Copy the lines below, word for word, from the first through the line containing "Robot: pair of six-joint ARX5". Leave the pictures out.

● Information given

====

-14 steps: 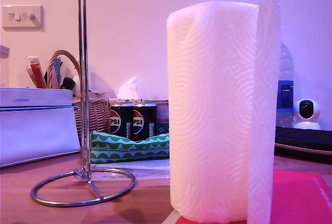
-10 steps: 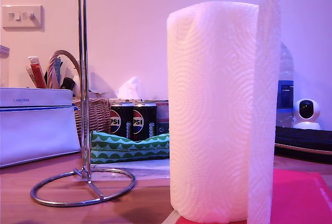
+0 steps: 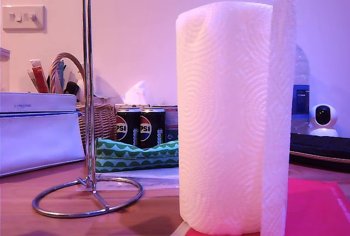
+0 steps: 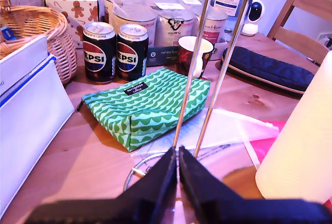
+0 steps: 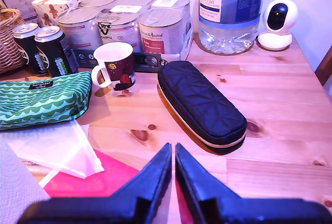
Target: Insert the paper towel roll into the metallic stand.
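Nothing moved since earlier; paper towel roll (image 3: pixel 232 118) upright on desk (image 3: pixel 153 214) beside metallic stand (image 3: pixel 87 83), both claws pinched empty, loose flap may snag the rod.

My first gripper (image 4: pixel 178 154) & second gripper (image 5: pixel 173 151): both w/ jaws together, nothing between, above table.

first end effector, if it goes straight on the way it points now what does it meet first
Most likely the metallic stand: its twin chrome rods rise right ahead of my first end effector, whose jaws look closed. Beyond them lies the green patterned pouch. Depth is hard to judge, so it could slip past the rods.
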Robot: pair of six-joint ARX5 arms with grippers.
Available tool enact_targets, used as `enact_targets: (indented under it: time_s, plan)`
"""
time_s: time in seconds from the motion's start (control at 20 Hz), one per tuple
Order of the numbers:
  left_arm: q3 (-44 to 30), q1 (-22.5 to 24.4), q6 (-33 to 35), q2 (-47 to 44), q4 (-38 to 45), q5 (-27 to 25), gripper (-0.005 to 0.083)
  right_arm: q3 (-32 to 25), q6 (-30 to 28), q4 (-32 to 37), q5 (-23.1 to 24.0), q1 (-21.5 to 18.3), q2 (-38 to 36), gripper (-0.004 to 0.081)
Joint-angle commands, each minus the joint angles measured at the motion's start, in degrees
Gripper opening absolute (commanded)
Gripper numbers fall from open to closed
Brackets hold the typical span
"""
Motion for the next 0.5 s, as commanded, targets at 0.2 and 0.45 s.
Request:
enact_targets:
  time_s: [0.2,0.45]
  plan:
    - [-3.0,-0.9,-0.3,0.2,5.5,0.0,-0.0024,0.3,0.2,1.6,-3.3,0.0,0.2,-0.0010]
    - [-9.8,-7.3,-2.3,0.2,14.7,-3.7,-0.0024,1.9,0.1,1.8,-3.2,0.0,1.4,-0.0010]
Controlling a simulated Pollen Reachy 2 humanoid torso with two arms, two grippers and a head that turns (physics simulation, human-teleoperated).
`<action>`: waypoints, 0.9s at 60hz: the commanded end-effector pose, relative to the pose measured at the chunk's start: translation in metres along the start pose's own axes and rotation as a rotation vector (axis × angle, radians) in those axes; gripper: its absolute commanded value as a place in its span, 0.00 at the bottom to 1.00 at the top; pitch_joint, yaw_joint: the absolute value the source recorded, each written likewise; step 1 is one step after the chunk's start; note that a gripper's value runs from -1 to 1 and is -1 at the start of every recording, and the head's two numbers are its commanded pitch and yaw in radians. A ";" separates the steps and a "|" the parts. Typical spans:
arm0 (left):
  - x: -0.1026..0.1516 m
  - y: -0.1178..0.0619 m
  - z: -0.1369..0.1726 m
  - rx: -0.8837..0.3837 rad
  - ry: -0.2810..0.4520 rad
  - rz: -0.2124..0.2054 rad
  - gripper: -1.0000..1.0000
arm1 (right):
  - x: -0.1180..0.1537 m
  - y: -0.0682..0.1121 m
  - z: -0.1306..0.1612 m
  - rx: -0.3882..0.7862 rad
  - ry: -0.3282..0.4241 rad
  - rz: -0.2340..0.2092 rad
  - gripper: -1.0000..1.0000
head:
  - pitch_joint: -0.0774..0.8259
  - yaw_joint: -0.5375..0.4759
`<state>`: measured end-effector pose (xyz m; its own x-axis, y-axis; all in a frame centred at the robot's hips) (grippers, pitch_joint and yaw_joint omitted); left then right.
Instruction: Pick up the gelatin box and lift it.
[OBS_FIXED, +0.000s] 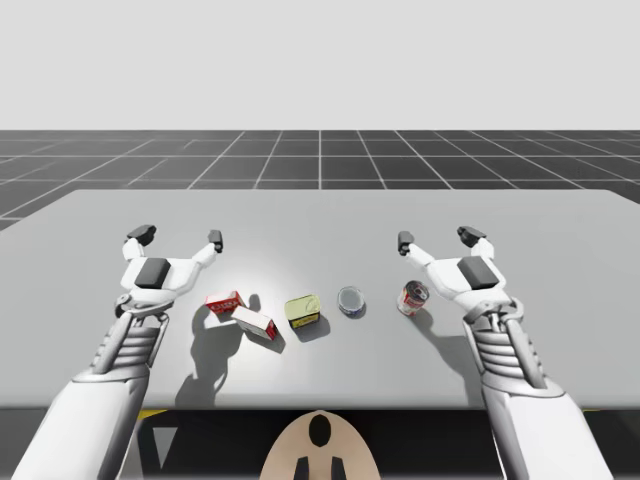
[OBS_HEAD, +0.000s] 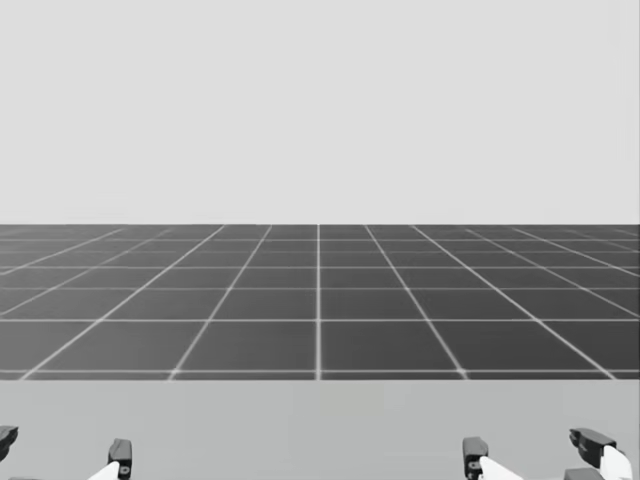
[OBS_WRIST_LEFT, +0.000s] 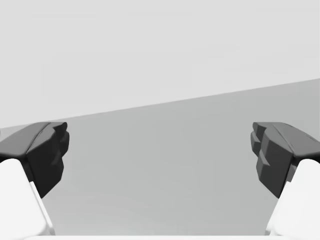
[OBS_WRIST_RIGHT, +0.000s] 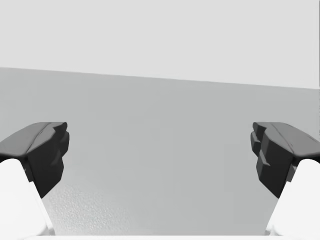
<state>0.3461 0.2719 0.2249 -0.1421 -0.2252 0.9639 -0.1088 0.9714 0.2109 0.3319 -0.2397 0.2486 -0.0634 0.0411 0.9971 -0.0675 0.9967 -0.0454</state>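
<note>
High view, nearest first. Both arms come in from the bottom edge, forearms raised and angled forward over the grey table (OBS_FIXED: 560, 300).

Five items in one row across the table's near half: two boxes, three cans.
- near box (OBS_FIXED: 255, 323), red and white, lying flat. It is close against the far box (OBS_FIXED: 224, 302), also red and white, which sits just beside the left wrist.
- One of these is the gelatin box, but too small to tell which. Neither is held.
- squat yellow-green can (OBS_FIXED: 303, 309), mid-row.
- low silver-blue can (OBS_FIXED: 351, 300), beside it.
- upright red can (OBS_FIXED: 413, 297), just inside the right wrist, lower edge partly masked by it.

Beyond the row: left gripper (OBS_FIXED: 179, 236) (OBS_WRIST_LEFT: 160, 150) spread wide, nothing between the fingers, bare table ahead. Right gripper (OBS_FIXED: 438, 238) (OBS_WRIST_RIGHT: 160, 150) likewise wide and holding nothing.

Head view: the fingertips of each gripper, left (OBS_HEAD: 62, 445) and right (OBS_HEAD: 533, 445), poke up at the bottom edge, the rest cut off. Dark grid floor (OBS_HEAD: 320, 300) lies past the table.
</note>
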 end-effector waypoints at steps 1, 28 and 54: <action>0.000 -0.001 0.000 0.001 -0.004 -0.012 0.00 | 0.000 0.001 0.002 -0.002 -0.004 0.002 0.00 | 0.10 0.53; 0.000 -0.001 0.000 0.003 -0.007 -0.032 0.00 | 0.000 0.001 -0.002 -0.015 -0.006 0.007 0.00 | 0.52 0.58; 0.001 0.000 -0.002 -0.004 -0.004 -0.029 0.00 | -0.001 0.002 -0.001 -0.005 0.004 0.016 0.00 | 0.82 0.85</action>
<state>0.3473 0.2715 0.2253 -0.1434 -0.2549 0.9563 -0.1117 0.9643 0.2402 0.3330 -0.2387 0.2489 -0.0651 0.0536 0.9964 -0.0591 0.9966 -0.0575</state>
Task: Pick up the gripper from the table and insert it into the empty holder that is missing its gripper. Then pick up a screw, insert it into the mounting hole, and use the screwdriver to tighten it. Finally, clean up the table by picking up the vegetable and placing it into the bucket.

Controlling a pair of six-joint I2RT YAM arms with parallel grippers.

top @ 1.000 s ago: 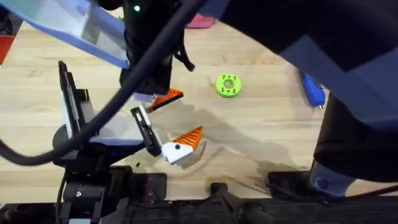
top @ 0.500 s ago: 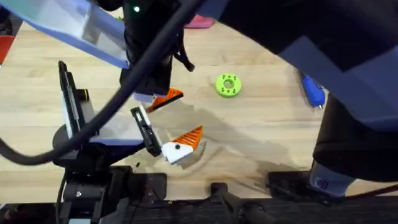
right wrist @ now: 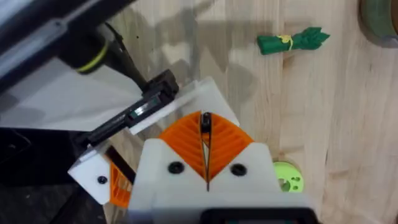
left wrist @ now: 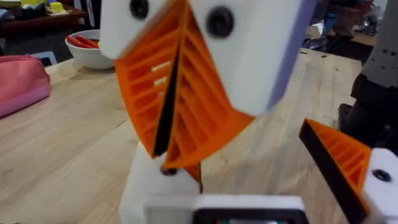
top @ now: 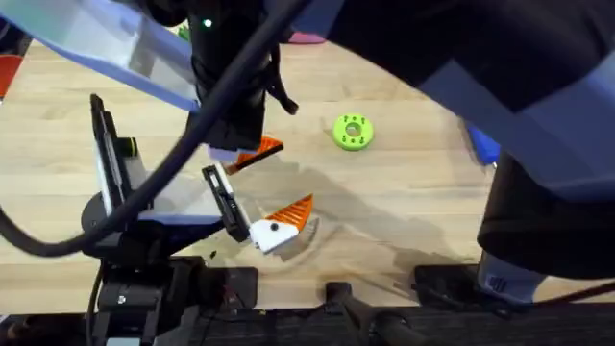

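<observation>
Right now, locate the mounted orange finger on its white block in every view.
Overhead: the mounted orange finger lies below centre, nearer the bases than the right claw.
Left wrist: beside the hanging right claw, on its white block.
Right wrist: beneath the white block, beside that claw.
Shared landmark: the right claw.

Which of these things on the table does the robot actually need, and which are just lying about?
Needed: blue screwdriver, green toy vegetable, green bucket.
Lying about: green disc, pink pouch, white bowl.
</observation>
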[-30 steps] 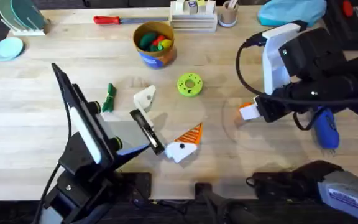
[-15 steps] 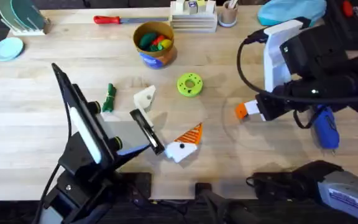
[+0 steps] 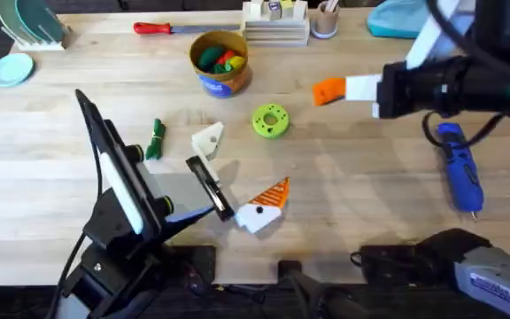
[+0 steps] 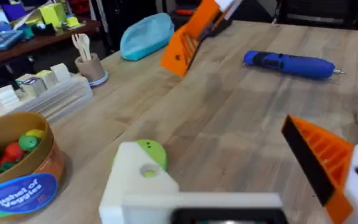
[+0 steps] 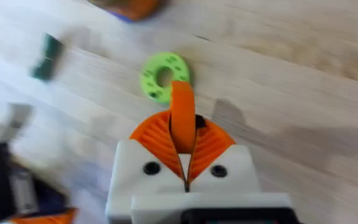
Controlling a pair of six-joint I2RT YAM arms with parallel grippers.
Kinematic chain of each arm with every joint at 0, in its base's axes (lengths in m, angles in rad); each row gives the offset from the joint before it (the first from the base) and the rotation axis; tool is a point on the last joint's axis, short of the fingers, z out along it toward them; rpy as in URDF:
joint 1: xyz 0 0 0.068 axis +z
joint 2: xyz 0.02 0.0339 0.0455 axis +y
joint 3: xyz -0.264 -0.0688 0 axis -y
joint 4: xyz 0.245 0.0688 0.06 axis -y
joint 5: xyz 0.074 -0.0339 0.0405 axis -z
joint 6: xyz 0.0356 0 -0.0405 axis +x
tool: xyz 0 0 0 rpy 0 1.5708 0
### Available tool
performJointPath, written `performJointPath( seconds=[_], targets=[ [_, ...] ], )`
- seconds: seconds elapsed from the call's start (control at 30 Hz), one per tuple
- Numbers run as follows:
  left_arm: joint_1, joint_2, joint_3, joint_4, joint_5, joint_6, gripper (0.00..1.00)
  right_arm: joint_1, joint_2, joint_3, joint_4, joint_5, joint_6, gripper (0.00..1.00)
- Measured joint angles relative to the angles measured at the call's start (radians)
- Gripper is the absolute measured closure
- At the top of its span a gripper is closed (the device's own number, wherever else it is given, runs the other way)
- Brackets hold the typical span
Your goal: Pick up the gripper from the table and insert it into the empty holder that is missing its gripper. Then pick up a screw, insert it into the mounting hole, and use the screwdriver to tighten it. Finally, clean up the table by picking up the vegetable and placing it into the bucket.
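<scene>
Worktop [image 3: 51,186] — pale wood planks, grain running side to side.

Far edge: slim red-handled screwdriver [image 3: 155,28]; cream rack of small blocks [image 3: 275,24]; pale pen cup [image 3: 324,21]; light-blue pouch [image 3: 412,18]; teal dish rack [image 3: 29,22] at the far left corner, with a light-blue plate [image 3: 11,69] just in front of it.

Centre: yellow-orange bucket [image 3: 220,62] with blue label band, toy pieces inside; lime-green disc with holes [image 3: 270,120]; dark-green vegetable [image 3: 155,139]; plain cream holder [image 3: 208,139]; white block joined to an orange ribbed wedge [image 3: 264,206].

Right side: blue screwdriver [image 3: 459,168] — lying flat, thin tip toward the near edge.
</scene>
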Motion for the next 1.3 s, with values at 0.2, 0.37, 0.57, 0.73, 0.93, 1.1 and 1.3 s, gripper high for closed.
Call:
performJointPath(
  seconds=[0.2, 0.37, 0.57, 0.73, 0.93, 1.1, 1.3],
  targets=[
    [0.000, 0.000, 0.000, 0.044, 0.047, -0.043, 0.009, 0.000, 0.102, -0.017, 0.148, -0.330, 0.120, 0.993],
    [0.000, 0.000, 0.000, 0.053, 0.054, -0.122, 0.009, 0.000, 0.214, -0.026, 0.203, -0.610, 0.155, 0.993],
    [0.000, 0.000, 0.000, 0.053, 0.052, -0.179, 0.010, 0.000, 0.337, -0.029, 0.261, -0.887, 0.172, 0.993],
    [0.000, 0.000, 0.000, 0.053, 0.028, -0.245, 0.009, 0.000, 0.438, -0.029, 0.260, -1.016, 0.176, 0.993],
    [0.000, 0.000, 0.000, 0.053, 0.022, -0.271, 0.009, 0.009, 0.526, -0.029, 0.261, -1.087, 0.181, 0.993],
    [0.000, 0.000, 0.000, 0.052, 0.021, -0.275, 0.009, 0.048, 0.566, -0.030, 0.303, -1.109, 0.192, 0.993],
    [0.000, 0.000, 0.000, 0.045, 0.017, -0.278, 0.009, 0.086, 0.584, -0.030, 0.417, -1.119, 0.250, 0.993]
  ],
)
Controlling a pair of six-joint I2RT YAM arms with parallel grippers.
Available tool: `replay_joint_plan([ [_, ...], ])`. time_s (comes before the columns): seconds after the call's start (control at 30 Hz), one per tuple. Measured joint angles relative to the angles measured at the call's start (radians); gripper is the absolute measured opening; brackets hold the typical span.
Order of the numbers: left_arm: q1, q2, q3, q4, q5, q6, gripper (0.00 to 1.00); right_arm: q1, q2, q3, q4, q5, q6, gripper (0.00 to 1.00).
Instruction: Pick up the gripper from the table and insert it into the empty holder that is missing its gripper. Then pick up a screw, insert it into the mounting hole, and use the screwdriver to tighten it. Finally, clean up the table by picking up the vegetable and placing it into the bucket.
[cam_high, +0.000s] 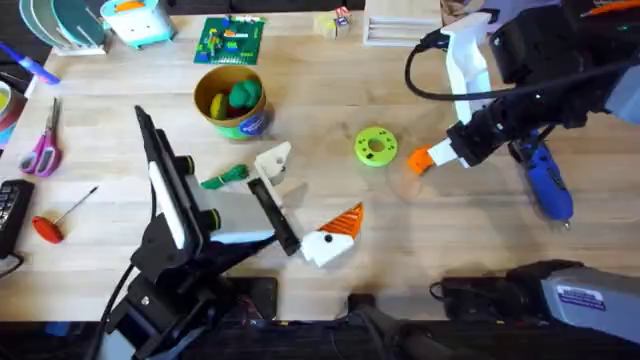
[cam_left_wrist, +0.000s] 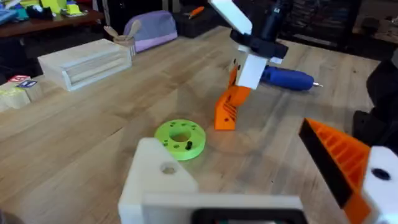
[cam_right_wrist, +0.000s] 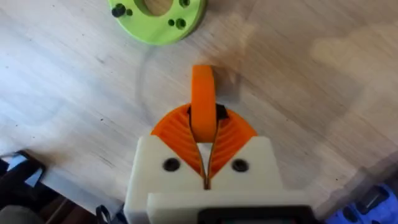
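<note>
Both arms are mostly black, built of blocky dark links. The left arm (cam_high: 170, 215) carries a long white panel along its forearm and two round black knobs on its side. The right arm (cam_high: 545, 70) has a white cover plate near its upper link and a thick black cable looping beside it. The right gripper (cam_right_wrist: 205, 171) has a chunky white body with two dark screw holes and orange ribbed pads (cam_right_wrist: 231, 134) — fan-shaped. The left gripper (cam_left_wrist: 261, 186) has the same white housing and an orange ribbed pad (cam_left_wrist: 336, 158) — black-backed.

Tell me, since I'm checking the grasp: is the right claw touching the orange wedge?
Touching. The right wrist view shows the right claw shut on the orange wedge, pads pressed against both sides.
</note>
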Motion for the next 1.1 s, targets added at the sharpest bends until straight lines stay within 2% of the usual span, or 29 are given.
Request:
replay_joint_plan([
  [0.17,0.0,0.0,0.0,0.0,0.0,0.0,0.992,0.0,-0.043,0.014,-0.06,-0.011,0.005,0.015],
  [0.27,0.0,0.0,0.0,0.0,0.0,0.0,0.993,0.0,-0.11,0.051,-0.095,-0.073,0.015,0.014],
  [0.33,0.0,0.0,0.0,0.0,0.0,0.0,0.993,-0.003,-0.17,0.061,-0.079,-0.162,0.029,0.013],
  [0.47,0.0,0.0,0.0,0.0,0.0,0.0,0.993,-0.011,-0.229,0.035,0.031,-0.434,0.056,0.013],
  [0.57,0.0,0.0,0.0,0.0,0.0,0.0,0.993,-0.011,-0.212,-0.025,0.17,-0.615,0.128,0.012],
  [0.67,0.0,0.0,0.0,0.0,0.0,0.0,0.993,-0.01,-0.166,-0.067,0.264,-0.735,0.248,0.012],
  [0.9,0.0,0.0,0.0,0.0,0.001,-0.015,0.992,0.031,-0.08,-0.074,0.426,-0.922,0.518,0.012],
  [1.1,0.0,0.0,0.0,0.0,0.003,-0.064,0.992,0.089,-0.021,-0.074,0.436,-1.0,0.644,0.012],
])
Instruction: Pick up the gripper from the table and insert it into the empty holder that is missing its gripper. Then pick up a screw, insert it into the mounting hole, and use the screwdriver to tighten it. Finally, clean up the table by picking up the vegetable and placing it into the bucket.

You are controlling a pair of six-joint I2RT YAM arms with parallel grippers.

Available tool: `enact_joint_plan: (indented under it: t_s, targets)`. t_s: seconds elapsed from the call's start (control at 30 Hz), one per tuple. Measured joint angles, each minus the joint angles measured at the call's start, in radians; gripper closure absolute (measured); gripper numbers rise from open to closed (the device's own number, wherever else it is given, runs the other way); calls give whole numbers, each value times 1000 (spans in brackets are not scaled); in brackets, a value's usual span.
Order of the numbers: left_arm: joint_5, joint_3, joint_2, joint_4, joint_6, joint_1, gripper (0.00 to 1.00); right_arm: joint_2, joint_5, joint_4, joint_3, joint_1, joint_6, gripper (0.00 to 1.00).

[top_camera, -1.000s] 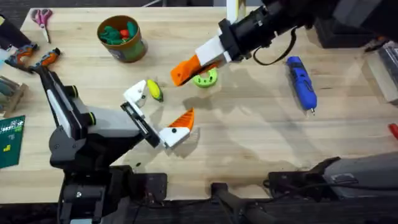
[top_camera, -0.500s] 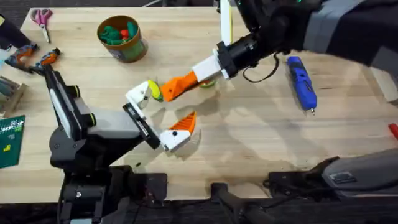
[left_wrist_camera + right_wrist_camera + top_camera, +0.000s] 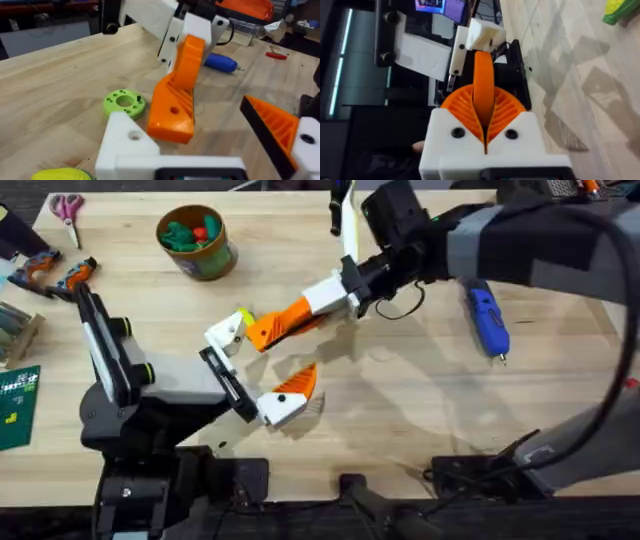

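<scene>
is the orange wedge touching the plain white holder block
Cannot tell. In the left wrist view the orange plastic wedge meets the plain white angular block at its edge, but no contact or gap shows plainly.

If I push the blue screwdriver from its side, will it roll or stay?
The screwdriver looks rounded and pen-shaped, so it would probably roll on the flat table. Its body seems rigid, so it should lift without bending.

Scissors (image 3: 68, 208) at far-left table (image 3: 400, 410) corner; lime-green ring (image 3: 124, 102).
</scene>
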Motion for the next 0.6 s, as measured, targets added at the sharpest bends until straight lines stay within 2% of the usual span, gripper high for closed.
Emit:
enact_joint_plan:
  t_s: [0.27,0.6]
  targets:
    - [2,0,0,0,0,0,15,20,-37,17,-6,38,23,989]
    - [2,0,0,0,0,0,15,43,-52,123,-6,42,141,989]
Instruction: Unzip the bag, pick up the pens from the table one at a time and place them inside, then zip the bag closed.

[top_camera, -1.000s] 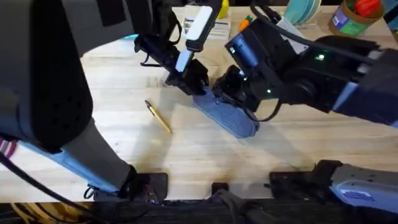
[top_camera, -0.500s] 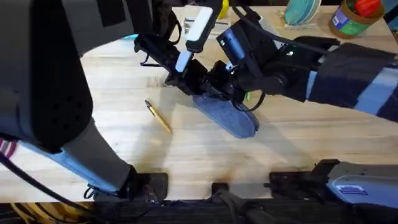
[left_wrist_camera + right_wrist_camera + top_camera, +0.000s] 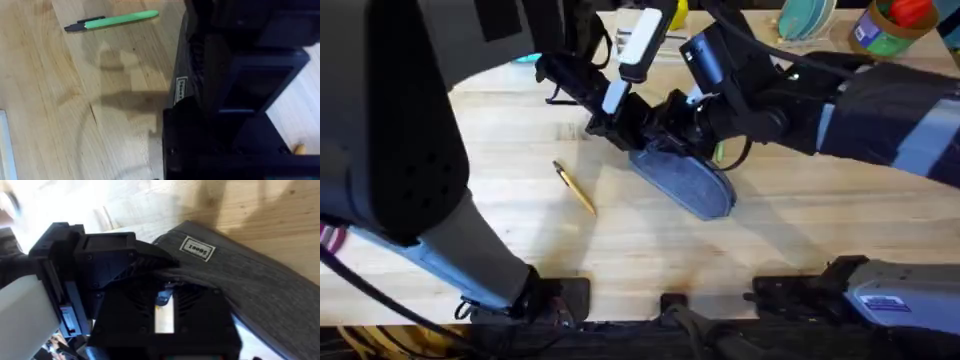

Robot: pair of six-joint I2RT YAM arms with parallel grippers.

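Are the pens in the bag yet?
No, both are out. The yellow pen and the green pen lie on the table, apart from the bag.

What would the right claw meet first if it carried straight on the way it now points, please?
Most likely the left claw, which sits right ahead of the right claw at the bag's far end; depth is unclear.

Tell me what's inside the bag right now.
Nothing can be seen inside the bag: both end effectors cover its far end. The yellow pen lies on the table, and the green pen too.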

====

● Exercise response
-14 steps: 
-10 steps: 
+0 steps: 
+0 steps: 
+0 steps: 
Target: Insert the paper towel roll into the metallic stand.
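Nothing moved since earlier; paper towel roll (image 3: pixel 232 118) upright on desk (image 3: pixel 153 214) beside metallic stand (image 3: pixel 87 83), both claws pinched empty, loose flap may snag the rod.

My first gripper (image 4: pixel 178 154) & second gripper (image 5: pixel 173 151): both w/ jaws together, nothing between, above table.

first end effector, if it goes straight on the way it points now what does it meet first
Most likely the metallic stand: its twin chrome rods rise right ahead of my first end effector, whose jaws look closed. Beyond them lies the green patterned pouch. Depth is hard to judge, so it could slip past the rods.
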Robot: pair of six-joint ARX5 arms with grippers.

The exercise has been fully completed.